* _TRY IT_: Among the lines below, restate word for word only those from the line with "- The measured" through the line with "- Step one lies", with both end lines kept.

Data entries
--*--

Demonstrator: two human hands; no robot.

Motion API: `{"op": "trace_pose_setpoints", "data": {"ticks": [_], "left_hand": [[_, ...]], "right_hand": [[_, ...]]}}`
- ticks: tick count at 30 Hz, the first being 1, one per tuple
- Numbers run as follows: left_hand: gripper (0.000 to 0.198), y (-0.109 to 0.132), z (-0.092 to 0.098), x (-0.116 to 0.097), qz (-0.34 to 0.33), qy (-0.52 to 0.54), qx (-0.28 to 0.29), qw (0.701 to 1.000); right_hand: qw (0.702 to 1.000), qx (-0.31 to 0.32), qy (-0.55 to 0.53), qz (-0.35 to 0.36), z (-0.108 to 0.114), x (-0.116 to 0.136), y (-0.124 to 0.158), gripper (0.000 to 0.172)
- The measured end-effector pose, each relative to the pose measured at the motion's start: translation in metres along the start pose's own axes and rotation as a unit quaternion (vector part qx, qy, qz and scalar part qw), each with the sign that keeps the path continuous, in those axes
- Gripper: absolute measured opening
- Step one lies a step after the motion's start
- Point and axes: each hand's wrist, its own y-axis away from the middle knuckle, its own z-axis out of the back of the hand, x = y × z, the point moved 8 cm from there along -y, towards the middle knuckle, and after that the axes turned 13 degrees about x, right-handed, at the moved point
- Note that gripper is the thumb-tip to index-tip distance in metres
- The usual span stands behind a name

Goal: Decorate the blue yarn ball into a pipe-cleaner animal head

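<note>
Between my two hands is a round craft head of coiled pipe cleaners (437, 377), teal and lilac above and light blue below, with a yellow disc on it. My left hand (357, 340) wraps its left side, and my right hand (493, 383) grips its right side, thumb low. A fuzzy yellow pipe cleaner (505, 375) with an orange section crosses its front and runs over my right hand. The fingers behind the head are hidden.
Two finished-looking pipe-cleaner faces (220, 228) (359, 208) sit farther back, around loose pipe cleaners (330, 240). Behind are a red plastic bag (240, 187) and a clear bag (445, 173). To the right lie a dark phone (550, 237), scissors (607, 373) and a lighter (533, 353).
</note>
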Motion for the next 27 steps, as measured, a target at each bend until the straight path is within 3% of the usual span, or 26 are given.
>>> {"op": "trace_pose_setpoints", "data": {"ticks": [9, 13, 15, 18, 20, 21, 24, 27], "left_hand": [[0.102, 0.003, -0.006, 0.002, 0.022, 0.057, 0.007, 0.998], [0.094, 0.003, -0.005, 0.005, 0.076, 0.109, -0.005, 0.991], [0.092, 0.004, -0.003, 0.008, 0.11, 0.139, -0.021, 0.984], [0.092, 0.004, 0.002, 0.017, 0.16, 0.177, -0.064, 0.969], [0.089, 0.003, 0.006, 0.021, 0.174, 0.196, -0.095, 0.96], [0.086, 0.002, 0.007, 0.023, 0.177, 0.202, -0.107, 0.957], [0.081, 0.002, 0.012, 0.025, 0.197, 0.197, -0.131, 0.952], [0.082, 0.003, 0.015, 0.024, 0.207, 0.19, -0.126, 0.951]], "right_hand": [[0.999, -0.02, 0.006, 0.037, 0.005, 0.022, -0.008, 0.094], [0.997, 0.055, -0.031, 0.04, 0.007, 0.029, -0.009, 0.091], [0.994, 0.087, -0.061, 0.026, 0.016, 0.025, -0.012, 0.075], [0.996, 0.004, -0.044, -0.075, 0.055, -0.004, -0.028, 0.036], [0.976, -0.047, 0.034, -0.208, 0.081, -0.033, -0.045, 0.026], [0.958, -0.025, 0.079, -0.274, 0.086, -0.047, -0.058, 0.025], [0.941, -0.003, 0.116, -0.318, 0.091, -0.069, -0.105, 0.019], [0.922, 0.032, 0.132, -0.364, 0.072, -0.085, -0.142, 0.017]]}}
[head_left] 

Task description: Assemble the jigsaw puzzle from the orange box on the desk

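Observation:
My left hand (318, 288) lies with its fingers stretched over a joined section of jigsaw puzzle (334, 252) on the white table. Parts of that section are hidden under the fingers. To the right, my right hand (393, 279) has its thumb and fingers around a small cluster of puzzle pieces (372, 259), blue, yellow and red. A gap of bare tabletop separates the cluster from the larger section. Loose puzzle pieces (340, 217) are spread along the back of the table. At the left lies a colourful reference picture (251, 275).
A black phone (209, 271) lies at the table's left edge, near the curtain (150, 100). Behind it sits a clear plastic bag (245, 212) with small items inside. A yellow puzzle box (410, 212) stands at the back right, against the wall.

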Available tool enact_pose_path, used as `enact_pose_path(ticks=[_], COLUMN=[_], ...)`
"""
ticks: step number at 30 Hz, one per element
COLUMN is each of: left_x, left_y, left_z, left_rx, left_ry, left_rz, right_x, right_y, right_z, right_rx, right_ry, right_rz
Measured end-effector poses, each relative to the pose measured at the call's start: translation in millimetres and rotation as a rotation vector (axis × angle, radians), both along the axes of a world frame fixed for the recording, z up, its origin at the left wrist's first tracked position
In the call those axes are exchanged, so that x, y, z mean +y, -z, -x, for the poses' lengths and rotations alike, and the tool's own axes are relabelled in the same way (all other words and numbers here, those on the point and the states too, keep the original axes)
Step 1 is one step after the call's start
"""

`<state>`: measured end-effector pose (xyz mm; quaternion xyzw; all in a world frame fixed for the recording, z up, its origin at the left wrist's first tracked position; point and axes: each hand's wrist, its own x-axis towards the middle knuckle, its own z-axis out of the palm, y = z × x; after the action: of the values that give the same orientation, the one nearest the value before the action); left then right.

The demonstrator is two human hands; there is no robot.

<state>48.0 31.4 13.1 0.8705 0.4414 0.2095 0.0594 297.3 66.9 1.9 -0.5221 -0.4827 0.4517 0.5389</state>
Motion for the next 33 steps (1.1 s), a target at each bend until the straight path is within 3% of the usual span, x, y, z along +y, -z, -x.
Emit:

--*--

* _RESPONSE_:
- The measured end-effector pose, each relative to the pose measured at the motion's start: translation in metres along the start pose's own axes and rotation as a unit quaternion (vector part qx, qy, qz and scalar part qw), each with the sign that keeps the path continuous, in those axes
- Gripper: absolute measured opening
- Step one lies a step after the motion's start

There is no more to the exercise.